I think you maybe have some confusions along the lines I was discussing here:
I claim that maybe there’s a map-territory confusion going on. In particular, here are two possible situations:
(A) Part of the AGI algorithm involves listing out multiple plans, and another part of the algorithm involves a “grader” that grades the plans.
(B) Same as (A), but also assume that the high-scoring plans involve a world-model (“map”), and somewhere on that map is an explicit (metacognitive / reflective) representation of the “grader” itself, and the (represented) grader’s (represented) grade outputs (within the map) are identical to (or at least close to) the actual grader’s actual grades within the territory.

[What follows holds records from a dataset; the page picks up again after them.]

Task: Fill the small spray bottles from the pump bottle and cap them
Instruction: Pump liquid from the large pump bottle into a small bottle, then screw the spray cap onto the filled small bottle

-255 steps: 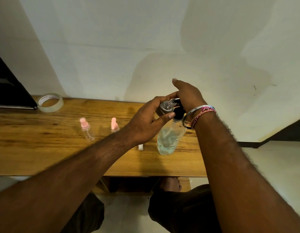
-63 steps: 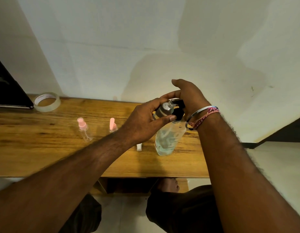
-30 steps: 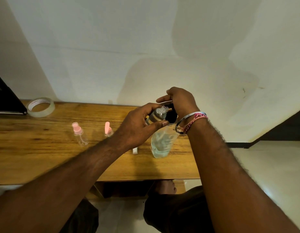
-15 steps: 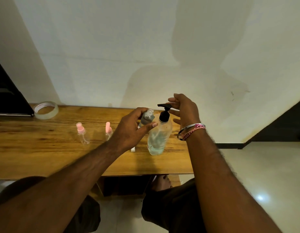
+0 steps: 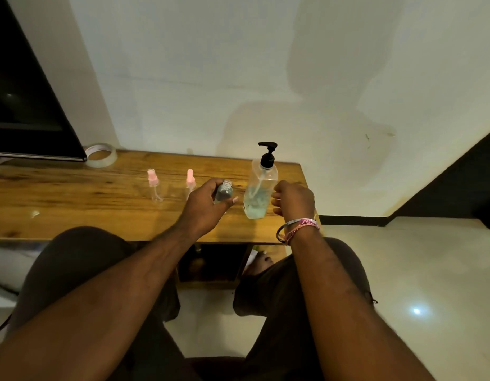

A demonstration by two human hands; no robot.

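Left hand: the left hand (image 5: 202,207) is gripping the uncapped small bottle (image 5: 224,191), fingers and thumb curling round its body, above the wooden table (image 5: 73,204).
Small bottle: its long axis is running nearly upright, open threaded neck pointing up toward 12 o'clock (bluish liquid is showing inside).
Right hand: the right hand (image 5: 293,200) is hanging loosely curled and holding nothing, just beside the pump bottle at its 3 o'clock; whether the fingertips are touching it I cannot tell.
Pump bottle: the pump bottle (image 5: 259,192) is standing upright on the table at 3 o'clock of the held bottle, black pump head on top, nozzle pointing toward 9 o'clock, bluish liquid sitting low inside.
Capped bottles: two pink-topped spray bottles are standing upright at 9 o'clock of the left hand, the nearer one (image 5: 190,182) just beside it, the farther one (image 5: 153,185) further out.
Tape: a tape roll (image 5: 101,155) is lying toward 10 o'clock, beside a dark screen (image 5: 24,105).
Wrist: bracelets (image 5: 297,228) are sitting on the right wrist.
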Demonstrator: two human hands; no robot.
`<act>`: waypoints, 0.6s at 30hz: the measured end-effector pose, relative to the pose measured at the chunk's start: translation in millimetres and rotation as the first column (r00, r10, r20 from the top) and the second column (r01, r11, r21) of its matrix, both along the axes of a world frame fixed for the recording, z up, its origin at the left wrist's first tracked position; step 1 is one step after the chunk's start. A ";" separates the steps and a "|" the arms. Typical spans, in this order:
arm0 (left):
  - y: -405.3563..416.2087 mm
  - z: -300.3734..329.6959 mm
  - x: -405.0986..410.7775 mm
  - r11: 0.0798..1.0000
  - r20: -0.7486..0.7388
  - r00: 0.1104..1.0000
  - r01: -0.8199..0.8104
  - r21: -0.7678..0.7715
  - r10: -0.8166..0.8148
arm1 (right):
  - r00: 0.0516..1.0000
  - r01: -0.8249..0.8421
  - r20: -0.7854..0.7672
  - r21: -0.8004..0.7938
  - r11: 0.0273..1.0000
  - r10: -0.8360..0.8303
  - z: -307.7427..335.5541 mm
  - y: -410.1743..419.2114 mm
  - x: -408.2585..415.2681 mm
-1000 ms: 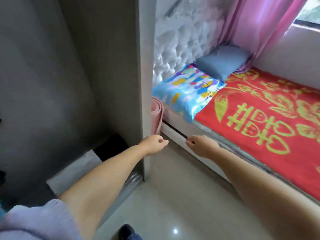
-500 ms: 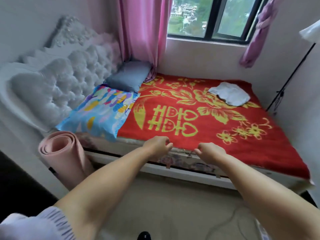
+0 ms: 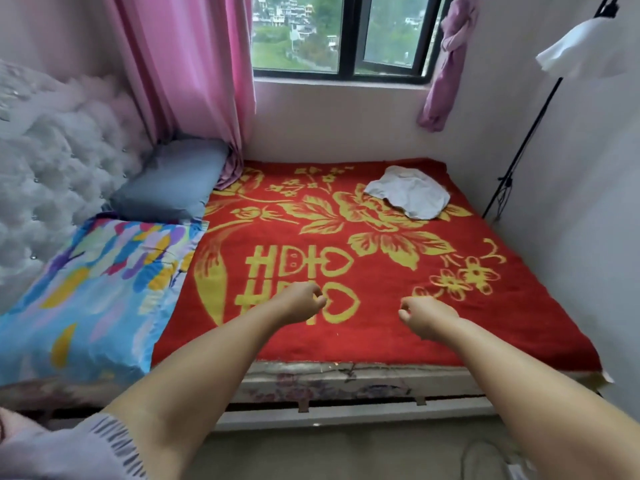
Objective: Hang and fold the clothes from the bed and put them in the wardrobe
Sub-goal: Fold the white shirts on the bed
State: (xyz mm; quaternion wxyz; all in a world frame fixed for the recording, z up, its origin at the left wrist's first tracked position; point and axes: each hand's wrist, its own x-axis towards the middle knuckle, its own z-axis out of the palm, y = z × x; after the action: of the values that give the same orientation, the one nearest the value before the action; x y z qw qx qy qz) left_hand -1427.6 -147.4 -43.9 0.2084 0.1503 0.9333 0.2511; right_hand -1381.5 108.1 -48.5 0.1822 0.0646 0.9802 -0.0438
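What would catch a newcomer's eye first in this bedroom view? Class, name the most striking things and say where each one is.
The red blanket with yellow flowers covers most of the bed and fills the middle of the view. A crumpled white garment lies on it near the far right corner, below the window. The left hand and right hand reach over the near edge, fingers curled, holding nothing.

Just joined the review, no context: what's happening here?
A person stands at the near edge of the bed, both arms stretched over the red blanket. The left hand and right hand have curled fingers and hold nothing. One crumpled white garment lies near the bed's far right corner, beyond both hands, not yet picked up.
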 end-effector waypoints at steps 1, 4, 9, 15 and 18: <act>5.4 1.0 -21.2 1.000 -0.004 1.000 0.005 0.002 -0.005 | 1.000 0.022 -0.017 -0.005 1.000 -0.022 0.5 7.7 -13.2; 33.4 -5.2 -65.6 0.999 0.033 0.998 0.045 -0.015 -0.044 | 0.997 0.079 0.007 0.019 0.997 -0.079 -6.8 33.3 -37.3; 108.9 -19.3 -122.0 0.981 0.029 0.982 0.189 -0.045 -0.188 | 0.978 0.208 0.032 -0.010 0.978 -0.208 -25.2 98.9 -77.3; 205.3 -49.6 -197.7 0.965 0.058 0.965 0.259 -0.034 -0.257 | 0.963 0.257 0.091 -0.038 0.966 -0.253 -67.3 188.7 -145.8; 261.2 -73.5 -254.6 0.972 0.061 0.972 0.231 -0.041 -0.228 | 0.965 0.249 0.106 -0.080 0.965 -0.240 -98.0 245.6 -206.1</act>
State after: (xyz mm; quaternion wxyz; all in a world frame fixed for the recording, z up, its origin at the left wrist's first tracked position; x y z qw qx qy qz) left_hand -1682.2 113.8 -117.4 0.2655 0.2450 0.9092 0.2071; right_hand -1587.6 353.7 -146.5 0.2245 0.1788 0.9518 -0.1080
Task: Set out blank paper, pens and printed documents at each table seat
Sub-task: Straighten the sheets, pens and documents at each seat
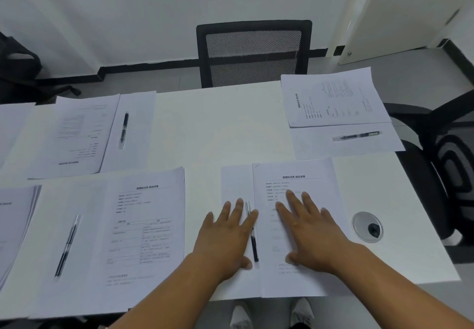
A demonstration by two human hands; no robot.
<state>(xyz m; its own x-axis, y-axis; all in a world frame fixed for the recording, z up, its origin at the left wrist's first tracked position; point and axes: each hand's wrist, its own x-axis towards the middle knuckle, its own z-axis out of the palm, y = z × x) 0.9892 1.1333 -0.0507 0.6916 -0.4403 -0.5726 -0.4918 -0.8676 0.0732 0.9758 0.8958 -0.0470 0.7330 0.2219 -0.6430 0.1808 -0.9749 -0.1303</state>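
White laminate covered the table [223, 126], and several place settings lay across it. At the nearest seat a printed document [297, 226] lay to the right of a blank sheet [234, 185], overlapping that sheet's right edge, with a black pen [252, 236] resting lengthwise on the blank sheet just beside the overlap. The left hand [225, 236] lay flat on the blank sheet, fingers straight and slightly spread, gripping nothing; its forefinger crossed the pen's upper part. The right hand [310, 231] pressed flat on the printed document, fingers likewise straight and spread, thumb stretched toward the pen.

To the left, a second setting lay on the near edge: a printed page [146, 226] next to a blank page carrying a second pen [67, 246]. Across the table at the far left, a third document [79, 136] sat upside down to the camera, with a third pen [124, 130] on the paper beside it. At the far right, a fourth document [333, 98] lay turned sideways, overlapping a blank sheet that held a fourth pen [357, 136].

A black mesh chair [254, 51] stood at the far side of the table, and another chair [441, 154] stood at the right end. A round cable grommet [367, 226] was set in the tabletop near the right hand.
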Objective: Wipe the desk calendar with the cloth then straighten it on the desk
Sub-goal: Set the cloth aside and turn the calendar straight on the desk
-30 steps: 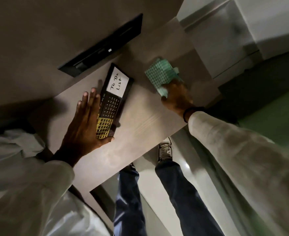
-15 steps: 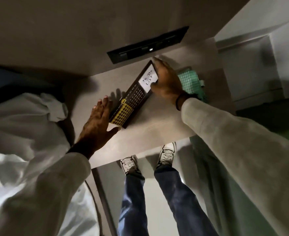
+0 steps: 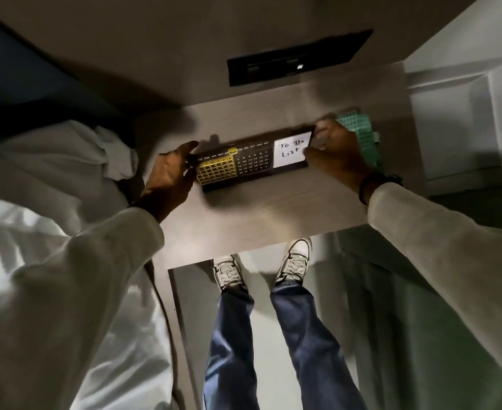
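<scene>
The black desk calendar, with a yellow date grid at its left and a white "To Do List" card at its right, lies lengthwise across the small desk. My left hand grips its left end, thumb on the far edge. My right hand holds its right end, fingers over the corner by the card. The green checked cloth lies on the desk behind my right hand, partly hidden by it.
A black recessed panel is set in the wall above the desk. White bedding lies close at the left. A pale cabinet stands at the right. My legs and white shoes stand just below the desk's front edge.
My right hand let go of the cloth and moved onto the calendar's right end. Both hands turned the calendar from a diagonal lie to level across the desk. My left hand closed on its left end.
</scene>
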`<control>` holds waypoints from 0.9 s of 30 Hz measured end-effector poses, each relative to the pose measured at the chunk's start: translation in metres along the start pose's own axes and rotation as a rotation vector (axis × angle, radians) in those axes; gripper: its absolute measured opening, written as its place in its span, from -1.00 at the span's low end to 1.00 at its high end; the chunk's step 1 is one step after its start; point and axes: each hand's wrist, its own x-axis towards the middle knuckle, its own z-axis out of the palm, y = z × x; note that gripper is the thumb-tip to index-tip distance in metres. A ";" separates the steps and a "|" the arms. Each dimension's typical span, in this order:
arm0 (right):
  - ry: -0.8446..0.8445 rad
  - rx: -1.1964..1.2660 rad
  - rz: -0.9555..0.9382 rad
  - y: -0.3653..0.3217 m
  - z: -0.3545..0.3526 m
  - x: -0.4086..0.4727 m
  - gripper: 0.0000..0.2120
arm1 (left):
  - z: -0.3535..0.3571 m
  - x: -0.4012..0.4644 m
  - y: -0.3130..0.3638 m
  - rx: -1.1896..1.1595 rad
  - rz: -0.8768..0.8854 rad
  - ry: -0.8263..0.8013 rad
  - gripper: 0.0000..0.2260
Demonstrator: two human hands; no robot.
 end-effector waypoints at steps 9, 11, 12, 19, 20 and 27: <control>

[I wasn’t sure when I first wrote that comment, but Alex Turner clarified that he was exclusively talking about (B) not (A) when he said “Don’t align agents to evaluations of plans” and such.]
The brain algorithm fits (A) (or so I claim), but that’s compatible with either (B) or (not-B), depending on what happens during training etc.
I think you maybe have some confusions along the lines I was discussing here:
[I wasn’t sure when I first wrote that comment, but Alex Turner clarified that he was exclusively talking about (B) not (A) when he said “Don’t align agents to evaluations of plans” and such.]
The brain algorithm fits (A) (or so I claim), but that’s compatible with either (B) or (not-B), depending on what happens during training etc.
Thank you! Then I indeed misunderstood Alex Turner’s claim, and I basically seem to agree with my new understanding.